For the data below, restate word for word only the lines from the line containing "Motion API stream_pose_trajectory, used" through the line containing "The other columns", both ends included.

☆ ☆ ☆ ☆

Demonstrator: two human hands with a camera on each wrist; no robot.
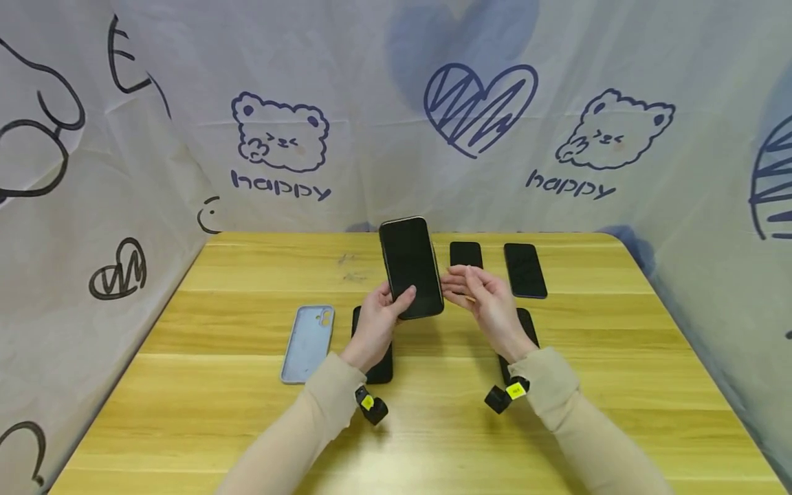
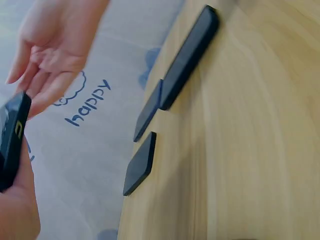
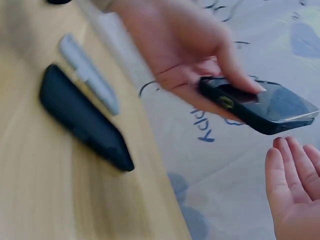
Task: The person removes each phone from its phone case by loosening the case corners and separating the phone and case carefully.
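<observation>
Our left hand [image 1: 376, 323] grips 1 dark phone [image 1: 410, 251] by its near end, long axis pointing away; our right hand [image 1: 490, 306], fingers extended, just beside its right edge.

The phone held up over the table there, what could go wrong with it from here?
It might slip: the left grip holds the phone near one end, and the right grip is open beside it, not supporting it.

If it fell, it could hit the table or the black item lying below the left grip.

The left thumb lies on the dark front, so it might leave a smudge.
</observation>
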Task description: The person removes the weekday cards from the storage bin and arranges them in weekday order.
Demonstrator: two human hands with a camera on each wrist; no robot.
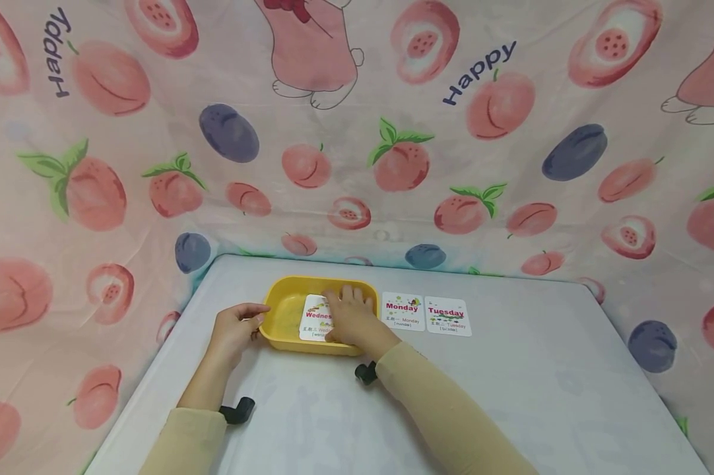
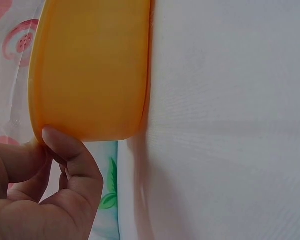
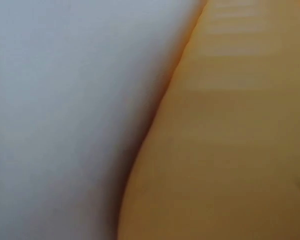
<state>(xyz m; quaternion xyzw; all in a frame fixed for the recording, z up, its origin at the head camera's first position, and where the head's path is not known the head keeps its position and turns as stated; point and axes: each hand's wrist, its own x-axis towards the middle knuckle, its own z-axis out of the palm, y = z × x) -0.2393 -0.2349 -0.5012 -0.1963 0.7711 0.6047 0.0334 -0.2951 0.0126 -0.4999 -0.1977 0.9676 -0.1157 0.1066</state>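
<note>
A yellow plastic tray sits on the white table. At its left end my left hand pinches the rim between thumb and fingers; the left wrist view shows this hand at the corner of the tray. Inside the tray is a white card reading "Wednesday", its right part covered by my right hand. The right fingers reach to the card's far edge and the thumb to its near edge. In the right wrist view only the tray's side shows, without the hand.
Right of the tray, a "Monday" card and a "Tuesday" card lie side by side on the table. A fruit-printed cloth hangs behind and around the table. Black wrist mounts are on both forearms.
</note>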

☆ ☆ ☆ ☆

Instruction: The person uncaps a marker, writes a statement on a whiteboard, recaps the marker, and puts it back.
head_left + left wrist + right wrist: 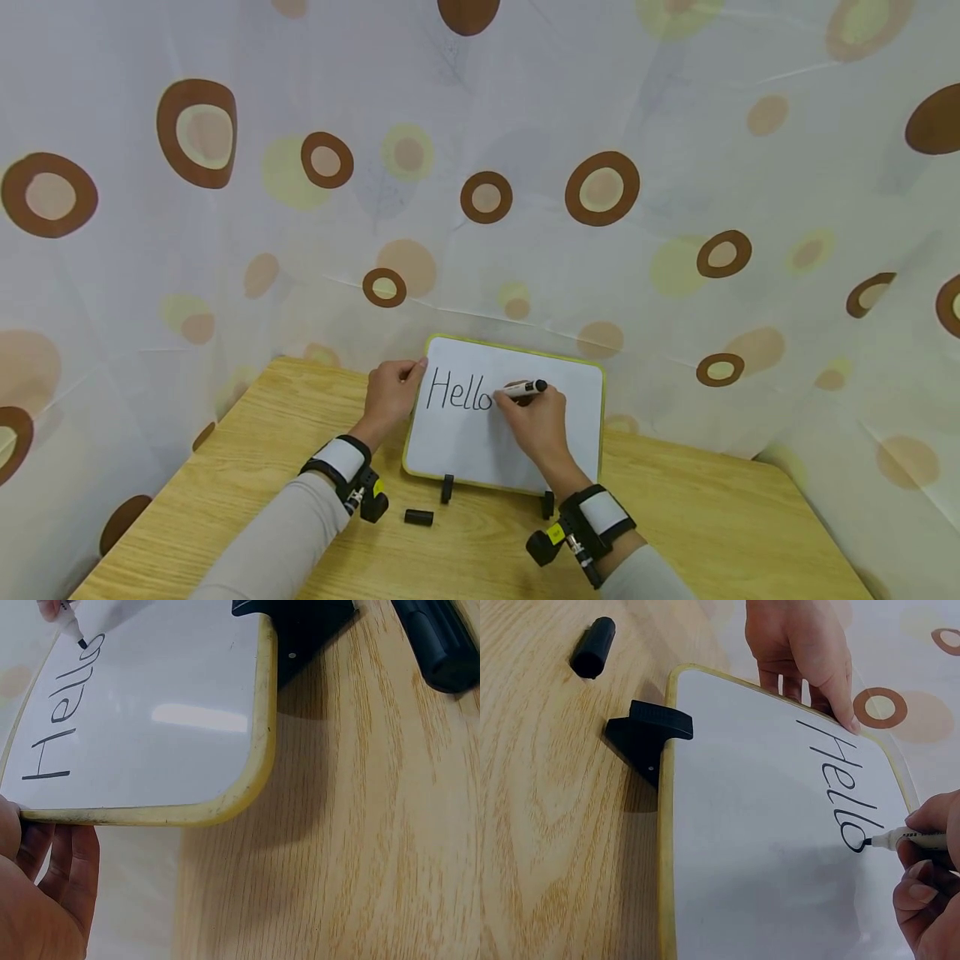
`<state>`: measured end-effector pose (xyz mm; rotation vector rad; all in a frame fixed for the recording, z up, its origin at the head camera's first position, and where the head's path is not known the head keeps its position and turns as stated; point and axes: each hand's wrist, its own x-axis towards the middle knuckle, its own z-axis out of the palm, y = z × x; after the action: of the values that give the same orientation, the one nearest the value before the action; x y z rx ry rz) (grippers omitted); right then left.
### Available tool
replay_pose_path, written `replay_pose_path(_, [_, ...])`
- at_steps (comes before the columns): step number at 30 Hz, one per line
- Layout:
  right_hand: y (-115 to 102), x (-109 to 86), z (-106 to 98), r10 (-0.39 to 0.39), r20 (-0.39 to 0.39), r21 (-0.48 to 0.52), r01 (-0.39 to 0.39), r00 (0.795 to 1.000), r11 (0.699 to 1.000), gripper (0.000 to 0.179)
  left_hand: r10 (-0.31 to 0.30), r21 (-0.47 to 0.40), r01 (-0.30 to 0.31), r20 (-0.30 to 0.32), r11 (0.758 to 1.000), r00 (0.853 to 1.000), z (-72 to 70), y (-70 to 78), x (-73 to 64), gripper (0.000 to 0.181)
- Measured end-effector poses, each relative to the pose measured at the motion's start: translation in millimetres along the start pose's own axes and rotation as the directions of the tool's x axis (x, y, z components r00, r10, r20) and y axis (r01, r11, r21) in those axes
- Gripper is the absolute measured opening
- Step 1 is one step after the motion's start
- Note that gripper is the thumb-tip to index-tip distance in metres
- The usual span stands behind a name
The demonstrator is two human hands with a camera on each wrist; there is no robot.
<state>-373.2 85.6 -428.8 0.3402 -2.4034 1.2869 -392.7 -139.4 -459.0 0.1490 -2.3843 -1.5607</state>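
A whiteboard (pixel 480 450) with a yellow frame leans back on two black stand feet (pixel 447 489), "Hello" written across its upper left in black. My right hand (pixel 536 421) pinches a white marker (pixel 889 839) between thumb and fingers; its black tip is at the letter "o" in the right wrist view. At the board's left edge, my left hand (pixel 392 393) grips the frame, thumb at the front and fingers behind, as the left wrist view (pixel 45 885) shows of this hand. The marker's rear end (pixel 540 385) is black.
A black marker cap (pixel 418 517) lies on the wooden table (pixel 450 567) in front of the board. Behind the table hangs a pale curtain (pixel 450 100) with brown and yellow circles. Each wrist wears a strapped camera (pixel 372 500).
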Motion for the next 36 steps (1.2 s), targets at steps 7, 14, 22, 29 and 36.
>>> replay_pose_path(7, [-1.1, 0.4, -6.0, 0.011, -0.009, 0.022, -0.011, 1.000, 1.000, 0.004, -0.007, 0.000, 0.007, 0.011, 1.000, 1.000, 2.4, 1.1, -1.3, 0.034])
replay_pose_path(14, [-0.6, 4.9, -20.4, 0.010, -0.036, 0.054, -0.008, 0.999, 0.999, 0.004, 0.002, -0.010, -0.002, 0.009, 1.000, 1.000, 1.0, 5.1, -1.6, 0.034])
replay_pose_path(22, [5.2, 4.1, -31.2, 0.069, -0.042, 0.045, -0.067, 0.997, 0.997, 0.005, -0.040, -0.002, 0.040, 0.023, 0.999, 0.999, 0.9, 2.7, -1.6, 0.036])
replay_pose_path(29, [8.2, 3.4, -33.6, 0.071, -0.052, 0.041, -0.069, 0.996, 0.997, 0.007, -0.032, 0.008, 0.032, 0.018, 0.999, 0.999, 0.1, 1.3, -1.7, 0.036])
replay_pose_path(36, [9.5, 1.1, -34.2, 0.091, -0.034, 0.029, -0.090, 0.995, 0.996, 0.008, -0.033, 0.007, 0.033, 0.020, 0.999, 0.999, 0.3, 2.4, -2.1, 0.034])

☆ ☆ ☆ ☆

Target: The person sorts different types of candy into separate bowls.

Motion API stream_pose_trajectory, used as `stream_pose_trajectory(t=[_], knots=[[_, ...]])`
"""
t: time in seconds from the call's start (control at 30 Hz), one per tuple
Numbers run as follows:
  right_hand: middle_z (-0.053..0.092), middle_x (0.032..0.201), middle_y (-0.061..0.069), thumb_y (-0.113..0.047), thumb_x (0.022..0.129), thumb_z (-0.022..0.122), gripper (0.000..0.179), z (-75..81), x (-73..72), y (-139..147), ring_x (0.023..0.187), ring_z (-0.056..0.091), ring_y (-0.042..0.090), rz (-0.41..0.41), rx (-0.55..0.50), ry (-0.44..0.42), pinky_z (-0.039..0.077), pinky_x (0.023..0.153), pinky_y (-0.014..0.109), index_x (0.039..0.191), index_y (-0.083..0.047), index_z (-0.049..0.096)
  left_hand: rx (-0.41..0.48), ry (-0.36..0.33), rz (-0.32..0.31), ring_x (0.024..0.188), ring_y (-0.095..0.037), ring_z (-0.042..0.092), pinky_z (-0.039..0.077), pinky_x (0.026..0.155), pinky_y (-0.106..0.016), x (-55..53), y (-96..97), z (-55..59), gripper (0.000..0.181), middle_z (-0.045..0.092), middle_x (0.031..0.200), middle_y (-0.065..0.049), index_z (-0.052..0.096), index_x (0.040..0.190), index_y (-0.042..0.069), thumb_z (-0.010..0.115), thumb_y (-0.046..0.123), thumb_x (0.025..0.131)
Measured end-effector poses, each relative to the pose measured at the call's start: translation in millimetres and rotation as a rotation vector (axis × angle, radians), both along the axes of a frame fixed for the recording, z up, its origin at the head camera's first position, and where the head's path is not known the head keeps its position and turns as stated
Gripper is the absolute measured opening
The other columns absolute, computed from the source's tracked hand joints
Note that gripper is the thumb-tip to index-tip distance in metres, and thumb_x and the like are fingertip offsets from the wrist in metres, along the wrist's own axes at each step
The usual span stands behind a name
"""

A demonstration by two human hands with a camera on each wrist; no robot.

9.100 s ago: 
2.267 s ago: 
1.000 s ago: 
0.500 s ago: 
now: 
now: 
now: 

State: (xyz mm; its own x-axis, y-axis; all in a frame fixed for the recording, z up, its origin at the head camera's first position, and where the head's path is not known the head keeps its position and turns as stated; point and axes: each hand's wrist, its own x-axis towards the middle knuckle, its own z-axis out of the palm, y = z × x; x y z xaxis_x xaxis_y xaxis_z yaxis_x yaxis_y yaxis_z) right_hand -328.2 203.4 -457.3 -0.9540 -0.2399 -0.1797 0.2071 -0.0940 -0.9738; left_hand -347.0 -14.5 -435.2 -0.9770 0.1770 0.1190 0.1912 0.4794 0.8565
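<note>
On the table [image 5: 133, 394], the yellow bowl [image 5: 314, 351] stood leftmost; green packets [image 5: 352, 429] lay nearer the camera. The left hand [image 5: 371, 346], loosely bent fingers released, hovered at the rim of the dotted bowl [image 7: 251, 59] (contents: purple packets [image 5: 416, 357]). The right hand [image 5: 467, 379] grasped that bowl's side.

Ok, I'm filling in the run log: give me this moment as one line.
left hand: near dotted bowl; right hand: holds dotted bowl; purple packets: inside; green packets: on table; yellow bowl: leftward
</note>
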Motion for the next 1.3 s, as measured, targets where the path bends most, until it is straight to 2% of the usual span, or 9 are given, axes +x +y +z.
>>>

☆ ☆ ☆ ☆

Result of this exercise:
Motion API stream_pose_trajectory, used as `stream_pose_trajectory(t=[_], knots=[[_, ...]])`
"""
t: time in seconds from the call's start (control at 30 Hz), one per tuple
Numbers run as follows:
  right_hand: middle_z (-0.053..0.092), middle_x (0.032..0.201), middle_y (-0.061..0.069), thumb_y (-0.113..0.047), thumb_x (0.022..0.129), thumb_z (-0.022..0.122), gripper (0.000..0.179), z (-75..81), x (-73..72), y (-139..147), ring_x (0.023..0.187), ring_z (-0.056..0.091), ring_y (-0.042..0.090), rz (-0.41..0.41), rx (-0.55..0.50), ry (-0.44..0.42), pinky_z (-0.039..0.077), pinky_x (0.023..0.153), pinky_y (-0.014..0.109), index_x (0.039..0.191), index_y (-0.083..0.047), index_z (-0.049..0.096)
  left_hand: rx (-0.41..0.48), ry (-0.36..0.33), rz (-0.32..0.31), ring_x (0.024..0.188), ring_y (-0.095..0.037), ring_z (-0.042..0.092), pinky_z (-0.039..0.077), pinky_x (0.026..0.155), pinky_y (-0.106..0.016), x (-55..53), y (-96..97), z (-55..59), gripper (0.000..0.181), middle_z (-0.045..0.092), middle_x (0.031..0.200), middle_y (-0.065..0.049), index_z (-0.052..0.096), index_x (0.040..0.190), index_y (-0.042..0.069), thumb_z (-0.010..0.115), thumb_y (-0.046..0.123), thumb_x (0.025..0.131)
Measured end-effector poses, each relative to the pose measured at the call's start: translation in millimetres and rotation as a rotation vector (axis × angle, radians), both along the axes of a frame fixed for the recording, z up, its origin at the head camera's first position, and where the head's path is not known the head keeps its position and turns as stated
Gripper is the absolute measured opening
The other columns absolute, computed from the source's tracked hand joints

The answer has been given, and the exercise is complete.